▶ _What the task requires_:
Repeat the data exactly as it appears.

+===+

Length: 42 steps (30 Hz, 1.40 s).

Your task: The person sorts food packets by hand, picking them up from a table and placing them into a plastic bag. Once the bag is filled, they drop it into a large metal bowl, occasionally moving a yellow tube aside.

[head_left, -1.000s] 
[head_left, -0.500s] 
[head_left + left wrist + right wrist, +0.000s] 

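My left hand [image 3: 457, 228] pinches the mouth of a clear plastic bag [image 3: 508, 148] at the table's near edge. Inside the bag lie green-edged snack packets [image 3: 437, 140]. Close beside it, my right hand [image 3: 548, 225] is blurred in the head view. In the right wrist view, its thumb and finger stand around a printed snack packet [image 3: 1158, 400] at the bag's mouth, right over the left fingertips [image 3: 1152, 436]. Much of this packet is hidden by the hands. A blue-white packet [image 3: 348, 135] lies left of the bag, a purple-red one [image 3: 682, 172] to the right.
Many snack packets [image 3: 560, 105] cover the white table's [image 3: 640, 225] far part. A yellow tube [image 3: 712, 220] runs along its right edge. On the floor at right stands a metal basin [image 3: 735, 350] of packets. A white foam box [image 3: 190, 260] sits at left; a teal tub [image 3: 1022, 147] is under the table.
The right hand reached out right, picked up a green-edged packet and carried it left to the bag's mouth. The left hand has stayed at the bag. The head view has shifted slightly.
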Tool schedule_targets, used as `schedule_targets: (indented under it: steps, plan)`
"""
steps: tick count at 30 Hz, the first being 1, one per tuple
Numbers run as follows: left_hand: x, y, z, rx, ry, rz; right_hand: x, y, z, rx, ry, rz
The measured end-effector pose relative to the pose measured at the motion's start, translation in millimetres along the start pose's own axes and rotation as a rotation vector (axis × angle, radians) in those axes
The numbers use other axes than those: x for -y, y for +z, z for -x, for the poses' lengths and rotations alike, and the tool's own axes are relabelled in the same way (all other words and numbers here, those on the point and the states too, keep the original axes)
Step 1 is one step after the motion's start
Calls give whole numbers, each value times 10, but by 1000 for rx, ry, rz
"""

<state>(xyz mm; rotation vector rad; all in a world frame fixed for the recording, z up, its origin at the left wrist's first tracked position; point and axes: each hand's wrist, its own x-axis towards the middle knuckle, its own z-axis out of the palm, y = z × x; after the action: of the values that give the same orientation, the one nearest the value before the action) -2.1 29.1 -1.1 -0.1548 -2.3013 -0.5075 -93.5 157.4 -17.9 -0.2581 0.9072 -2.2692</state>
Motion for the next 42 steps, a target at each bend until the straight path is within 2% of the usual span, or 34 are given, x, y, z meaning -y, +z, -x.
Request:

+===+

▶ _Output of the task_:
Length: 42 steps (30 Hz, 1.40 s).

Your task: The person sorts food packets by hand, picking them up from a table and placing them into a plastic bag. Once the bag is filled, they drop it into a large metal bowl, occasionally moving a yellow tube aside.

[head_left, -1.000s] 
[head_left, -0.500s] 
[head_left + left wrist + right wrist, +0.000s] 

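My left hand [image 3: 457, 228] pinches the mouth of a clear plastic bag [image 3: 508, 148] at the table's near edge. Inside the bag lie green-edged snack packets [image 3: 437, 140]. Close beside it, my right hand [image 3: 548, 225] is blurred in the head view. In the right wrist view, its thumb and finger stand around a printed snack packet [image 3: 1158, 400] at the bag's mouth, right over the left fingertips [image 3: 1152, 436]. Much of this packet is hidden by the hands. A blue-white packet [image 3: 348, 135] lies left of the bag, a purple-red one [image 3: 682, 172] to the right.
Many snack packets [image 3: 560, 105] cover the white table's [image 3: 640, 225] far part. A yellow tube [image 3: 712, 220] runs along its right edge. On the floor at right stands a metal basin [image 3: 735, 350] of packets. A white foam box [image 3: 190, 260] sits at left; a teal tub [image 3: 1022, 147] is under the table.
The right hand reached out right, picked up a green-edged packet and carried it left to the bag's mouth. The left hand has stayed at the bag. The head view has shifted slightly.
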Tool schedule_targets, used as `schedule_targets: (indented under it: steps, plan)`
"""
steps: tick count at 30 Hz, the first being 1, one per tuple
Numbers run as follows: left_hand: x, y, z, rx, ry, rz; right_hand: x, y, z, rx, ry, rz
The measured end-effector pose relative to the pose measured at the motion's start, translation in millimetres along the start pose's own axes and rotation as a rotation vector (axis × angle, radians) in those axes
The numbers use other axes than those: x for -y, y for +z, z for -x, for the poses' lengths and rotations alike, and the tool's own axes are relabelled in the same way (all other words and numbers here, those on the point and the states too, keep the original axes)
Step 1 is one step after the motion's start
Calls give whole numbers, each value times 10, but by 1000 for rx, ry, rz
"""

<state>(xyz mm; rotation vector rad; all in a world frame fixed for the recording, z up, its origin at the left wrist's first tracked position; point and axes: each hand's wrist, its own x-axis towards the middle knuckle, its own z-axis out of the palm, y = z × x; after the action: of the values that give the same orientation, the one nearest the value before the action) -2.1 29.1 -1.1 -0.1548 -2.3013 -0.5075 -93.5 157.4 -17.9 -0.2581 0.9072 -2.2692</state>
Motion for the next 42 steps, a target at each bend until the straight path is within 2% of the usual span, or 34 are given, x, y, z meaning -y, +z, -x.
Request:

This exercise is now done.